> Task goal:
Up to and including the line with "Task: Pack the", repeat every line of the listing exactly, beginning at the first.

··· The data

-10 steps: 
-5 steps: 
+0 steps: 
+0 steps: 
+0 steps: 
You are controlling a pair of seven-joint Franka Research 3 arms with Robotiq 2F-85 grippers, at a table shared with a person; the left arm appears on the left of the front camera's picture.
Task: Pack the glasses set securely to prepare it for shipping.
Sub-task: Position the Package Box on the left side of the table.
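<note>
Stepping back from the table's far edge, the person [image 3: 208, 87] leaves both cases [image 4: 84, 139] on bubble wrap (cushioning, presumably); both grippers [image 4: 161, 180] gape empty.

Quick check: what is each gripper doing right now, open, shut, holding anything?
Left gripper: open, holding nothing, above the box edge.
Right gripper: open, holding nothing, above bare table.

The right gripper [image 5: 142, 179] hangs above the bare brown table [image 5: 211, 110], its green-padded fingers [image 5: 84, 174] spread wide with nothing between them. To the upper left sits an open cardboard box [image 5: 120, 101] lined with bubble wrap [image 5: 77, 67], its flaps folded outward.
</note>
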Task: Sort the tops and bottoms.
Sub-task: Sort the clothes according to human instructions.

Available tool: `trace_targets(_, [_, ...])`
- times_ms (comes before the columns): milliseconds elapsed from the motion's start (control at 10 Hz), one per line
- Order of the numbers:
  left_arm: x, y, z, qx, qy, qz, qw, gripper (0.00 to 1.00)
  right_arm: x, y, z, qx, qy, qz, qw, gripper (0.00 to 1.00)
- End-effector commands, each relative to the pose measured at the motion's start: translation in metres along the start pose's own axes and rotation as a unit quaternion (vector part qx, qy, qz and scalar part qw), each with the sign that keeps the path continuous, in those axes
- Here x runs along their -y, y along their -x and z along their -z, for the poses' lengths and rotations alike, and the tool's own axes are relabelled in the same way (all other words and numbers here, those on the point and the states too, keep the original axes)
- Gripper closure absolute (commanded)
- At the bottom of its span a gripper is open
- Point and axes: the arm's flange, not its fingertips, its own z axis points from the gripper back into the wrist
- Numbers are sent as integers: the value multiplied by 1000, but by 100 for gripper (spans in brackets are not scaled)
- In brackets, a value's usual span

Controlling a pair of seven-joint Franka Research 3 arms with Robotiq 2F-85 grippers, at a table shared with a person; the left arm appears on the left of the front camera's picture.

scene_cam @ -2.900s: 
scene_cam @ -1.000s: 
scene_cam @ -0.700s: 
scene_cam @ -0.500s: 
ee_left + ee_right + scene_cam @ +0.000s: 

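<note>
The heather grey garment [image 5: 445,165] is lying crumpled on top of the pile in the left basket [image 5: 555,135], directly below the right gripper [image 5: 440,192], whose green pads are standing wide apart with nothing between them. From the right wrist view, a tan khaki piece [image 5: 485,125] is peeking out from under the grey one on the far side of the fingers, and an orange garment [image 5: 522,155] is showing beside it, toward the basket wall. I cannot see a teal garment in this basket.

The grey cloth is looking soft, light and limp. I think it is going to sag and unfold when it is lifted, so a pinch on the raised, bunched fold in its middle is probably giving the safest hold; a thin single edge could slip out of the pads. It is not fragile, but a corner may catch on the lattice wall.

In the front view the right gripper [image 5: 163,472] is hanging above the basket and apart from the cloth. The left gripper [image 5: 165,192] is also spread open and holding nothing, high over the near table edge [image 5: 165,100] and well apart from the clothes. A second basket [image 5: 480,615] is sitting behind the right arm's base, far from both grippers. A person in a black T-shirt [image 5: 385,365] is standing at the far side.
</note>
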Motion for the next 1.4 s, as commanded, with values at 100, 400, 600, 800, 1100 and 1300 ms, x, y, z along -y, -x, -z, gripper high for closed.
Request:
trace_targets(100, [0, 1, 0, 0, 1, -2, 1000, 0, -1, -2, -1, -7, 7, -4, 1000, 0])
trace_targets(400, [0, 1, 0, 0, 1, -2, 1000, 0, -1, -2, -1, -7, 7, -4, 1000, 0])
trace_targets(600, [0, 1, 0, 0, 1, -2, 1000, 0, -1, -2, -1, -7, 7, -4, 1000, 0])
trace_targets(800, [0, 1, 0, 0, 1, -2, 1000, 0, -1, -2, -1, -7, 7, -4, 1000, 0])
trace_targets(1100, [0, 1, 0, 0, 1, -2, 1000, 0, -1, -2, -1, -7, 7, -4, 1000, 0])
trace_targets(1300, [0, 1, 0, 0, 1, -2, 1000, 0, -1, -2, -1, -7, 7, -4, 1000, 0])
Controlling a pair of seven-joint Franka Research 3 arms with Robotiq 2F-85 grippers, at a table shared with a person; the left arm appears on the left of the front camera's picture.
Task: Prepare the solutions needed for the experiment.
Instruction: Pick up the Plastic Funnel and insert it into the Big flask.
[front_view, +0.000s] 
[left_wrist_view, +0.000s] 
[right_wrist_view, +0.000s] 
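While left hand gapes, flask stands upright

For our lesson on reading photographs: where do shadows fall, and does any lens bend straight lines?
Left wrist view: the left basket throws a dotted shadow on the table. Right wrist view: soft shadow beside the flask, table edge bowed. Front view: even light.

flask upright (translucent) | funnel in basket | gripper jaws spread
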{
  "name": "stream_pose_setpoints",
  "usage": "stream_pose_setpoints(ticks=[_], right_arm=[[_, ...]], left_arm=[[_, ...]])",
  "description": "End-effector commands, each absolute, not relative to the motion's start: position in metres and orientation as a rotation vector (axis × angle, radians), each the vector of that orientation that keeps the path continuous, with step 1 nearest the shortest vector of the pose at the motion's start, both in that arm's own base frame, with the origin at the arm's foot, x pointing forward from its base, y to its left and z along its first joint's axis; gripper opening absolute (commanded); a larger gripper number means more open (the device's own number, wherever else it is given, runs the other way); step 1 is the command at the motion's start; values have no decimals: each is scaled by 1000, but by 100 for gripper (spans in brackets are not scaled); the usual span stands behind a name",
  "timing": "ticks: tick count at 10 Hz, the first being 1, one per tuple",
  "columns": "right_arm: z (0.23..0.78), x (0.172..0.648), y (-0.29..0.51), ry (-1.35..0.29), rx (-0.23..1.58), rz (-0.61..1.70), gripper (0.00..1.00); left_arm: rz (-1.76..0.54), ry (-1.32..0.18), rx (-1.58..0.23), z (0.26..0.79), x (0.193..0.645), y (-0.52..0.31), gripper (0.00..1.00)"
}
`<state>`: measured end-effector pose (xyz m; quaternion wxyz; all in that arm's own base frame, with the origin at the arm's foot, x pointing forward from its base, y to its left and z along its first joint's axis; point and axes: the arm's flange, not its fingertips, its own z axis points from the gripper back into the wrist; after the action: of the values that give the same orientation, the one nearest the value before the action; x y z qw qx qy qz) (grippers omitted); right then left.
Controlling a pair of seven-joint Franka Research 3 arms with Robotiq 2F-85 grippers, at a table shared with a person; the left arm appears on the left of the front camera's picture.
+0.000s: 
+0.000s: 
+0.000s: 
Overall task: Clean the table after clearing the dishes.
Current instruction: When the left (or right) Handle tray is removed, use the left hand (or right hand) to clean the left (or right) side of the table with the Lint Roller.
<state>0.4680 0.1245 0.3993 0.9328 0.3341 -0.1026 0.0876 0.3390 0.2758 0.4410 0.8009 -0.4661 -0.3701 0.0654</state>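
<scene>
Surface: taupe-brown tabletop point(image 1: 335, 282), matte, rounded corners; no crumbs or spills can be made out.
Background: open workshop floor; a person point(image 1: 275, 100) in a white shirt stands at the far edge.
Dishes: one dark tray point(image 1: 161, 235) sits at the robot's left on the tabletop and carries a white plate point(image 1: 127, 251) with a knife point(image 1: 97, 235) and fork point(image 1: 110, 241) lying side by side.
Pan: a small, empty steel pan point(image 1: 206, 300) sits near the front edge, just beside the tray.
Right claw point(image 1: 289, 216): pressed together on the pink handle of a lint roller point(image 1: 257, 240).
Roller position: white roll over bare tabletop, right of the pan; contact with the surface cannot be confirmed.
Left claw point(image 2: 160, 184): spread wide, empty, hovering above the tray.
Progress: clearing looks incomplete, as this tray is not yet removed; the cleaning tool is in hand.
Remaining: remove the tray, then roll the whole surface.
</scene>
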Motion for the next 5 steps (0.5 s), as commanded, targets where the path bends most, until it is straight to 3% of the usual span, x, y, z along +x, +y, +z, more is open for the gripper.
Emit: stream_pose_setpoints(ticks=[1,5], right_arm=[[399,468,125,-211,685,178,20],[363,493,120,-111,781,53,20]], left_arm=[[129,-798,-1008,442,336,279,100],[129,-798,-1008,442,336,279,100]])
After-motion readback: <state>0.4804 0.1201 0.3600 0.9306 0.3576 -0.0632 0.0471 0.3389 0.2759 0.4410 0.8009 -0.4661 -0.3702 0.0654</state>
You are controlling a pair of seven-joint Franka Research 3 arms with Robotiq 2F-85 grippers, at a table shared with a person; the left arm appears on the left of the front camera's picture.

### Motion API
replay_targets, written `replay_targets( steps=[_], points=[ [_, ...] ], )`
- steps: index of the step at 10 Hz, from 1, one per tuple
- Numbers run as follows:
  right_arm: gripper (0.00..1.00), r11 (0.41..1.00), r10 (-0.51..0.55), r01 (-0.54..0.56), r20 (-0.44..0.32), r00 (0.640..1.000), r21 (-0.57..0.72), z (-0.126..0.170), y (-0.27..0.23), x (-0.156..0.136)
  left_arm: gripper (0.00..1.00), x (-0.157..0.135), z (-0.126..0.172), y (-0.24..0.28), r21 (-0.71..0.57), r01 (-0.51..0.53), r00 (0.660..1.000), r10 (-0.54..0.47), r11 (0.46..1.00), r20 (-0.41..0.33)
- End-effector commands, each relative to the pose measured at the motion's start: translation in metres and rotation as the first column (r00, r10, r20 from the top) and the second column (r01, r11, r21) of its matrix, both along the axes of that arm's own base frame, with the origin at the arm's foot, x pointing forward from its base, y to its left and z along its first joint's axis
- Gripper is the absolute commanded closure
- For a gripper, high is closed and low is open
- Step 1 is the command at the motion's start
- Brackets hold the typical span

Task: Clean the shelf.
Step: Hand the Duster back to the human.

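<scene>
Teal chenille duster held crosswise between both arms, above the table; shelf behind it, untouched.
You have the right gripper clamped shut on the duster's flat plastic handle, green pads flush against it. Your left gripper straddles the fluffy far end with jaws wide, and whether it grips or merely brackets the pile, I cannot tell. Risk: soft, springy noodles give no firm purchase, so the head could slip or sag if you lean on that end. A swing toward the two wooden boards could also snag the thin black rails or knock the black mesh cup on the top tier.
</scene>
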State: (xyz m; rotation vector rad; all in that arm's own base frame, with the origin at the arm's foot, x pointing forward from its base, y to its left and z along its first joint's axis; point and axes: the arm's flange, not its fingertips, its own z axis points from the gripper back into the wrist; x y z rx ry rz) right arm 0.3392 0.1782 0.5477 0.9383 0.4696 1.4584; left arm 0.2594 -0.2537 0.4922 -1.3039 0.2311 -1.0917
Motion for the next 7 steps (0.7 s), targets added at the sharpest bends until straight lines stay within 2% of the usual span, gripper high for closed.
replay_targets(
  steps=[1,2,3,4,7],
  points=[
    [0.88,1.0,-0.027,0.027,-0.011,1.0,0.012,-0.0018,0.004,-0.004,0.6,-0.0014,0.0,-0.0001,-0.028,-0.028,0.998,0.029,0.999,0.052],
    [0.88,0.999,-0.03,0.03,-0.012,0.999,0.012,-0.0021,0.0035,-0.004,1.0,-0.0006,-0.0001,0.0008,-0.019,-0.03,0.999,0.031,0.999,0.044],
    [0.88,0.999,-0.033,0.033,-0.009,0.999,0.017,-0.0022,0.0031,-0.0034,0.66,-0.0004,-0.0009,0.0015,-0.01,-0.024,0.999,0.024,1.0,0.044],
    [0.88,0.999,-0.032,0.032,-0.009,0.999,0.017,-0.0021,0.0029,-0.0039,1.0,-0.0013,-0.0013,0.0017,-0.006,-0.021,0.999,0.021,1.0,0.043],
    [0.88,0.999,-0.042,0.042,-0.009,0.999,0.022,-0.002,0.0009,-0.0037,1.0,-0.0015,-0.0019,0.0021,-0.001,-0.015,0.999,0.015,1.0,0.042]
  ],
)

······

> Answer to this exercise:
-10 steps: 
-5 steps: 
+0 steps: 
+0 steps: 
+0 steps: 
You are controlling a pair of seven-joint Franka Research 3 arms with Robotiq 2F-85 grippers, at a table shared with a person; the left arm appears on the left of the front camera's picture.
Task: Pack the glasses set securely to prepare it for shipping.

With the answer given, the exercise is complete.